**WORK REQUEST**
Say how many lines in the entries below mention "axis", with no other words.

** Opening THE DATA block **

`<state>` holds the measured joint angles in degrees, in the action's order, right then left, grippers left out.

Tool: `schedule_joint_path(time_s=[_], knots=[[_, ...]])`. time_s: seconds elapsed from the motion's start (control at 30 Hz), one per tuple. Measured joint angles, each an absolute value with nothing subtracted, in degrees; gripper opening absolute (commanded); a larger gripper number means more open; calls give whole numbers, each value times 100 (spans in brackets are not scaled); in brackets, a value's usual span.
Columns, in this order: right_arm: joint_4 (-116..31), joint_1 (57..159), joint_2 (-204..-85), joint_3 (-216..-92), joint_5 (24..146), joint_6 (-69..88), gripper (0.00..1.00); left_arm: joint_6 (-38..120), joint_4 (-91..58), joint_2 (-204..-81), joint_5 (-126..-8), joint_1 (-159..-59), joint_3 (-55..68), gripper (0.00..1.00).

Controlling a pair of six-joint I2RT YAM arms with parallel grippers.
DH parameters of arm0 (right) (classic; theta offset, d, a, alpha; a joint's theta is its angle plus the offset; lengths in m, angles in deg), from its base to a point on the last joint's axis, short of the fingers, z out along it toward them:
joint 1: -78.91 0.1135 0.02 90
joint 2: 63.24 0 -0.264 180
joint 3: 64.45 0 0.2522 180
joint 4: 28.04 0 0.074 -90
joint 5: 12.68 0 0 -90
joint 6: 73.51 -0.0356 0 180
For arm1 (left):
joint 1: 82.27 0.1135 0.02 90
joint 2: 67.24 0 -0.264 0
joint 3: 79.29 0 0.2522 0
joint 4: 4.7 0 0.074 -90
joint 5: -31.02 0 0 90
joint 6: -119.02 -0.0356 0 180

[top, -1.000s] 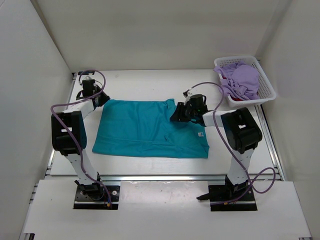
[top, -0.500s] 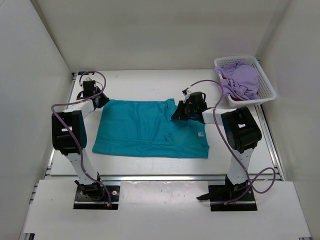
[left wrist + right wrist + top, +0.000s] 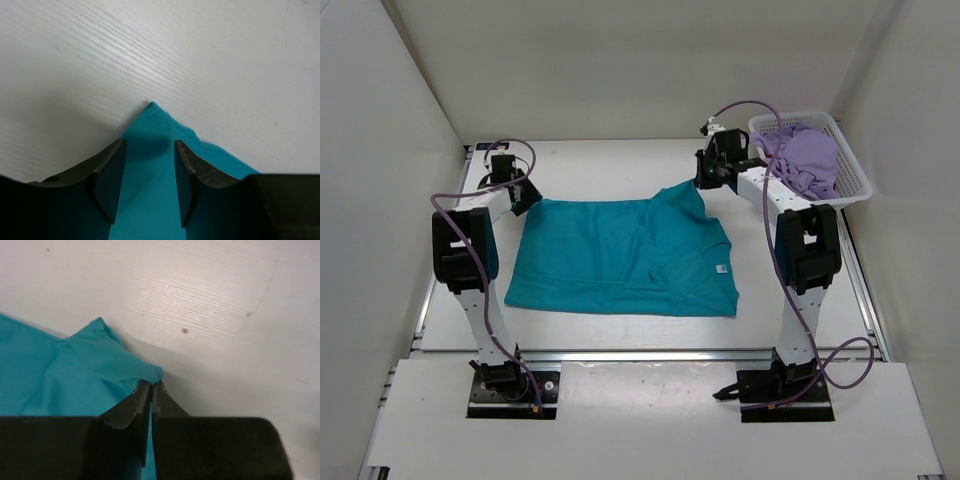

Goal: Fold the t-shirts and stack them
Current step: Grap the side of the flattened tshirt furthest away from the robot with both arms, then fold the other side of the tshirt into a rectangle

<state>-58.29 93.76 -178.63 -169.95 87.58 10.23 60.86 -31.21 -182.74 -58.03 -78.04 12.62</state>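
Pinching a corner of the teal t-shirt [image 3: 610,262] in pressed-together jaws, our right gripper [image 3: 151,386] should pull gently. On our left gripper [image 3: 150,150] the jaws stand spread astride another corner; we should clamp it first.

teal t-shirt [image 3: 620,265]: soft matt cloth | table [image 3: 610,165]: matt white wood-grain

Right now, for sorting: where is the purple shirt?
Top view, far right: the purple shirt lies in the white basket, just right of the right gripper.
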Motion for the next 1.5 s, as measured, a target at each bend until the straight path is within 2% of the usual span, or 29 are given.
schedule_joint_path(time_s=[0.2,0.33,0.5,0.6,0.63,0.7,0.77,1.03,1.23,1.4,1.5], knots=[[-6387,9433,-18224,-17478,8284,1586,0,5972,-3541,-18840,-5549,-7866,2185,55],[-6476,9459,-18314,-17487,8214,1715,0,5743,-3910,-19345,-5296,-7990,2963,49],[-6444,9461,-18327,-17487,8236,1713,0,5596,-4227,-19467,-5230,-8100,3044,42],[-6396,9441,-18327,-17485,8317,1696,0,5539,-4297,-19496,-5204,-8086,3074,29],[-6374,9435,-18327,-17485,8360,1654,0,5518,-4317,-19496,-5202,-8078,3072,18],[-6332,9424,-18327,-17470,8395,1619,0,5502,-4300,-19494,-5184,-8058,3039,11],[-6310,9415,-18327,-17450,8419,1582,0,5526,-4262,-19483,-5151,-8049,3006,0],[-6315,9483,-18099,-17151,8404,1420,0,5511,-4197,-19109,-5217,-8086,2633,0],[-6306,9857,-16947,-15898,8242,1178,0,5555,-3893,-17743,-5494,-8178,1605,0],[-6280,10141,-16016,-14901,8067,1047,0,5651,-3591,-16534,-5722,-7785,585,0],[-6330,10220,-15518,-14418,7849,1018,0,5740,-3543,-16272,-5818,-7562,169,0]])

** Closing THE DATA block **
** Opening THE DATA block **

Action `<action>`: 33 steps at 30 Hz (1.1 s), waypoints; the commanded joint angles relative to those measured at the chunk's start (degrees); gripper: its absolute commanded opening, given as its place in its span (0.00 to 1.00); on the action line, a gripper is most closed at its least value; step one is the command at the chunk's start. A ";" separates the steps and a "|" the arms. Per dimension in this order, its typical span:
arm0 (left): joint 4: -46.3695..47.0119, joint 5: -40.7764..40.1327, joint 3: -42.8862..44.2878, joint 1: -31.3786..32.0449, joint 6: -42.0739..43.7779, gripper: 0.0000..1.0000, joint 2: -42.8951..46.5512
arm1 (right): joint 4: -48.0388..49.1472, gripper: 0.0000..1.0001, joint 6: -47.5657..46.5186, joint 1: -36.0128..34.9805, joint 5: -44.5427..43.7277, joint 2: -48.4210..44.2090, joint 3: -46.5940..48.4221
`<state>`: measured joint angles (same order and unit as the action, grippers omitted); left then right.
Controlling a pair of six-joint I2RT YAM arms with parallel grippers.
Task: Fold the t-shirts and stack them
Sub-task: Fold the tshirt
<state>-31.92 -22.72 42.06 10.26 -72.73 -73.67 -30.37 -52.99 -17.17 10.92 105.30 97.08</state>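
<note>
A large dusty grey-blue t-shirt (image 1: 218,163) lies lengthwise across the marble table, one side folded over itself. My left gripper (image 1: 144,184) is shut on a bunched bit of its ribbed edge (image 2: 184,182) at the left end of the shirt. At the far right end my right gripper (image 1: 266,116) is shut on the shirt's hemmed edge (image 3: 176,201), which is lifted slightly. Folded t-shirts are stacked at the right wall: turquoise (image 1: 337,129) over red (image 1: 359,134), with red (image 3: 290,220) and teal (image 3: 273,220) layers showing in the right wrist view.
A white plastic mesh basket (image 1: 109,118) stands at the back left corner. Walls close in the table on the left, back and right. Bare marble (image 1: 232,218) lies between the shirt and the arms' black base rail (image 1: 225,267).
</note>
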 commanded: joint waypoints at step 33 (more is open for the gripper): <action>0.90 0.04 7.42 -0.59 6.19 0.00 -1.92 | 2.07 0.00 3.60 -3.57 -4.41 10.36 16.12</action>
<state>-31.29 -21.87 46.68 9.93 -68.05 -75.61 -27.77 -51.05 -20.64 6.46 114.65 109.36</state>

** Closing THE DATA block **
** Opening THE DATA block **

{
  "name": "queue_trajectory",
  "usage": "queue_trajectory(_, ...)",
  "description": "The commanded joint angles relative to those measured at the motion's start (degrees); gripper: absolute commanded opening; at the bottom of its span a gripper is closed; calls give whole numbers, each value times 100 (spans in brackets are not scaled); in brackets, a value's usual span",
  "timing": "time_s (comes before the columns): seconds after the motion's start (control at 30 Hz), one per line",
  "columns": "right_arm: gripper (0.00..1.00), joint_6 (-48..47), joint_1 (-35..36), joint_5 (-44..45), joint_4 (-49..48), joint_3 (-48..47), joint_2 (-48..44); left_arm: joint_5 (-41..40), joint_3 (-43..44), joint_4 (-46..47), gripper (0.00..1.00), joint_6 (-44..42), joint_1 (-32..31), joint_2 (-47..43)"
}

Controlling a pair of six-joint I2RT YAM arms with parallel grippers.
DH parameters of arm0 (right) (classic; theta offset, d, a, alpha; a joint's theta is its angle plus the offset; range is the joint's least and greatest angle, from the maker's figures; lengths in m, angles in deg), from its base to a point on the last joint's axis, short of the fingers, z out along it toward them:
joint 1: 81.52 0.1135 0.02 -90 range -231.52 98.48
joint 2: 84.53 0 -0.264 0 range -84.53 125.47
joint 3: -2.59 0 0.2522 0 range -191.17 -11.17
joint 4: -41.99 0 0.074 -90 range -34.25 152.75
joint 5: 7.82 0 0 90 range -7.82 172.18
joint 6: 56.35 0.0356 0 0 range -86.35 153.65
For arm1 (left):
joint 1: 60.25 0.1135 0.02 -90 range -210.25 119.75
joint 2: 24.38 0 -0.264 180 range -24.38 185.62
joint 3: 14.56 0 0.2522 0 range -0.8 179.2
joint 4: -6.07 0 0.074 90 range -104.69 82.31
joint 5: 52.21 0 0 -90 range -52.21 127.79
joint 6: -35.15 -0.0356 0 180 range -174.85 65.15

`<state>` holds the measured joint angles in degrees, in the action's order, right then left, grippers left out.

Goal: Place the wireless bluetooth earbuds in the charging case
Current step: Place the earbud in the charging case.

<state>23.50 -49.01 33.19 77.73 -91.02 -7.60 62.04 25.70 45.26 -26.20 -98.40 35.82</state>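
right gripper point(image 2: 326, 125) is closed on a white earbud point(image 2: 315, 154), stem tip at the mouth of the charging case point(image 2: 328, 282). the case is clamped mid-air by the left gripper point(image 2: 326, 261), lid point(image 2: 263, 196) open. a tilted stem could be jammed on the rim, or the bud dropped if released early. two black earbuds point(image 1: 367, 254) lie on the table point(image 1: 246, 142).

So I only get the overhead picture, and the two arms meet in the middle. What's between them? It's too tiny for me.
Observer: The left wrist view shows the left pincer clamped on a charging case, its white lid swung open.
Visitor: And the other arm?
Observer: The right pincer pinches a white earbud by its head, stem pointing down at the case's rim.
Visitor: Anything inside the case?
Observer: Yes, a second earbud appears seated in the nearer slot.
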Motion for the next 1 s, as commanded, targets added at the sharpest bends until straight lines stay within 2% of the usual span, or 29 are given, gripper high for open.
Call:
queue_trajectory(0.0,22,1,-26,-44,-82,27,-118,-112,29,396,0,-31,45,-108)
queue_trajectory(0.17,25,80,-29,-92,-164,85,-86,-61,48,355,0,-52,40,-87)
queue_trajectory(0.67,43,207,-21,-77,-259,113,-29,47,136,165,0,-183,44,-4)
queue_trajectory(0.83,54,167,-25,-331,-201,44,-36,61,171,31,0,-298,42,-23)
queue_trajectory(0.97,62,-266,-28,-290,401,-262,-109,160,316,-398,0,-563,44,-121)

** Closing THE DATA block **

**ANSWER TO THIS TASK**
2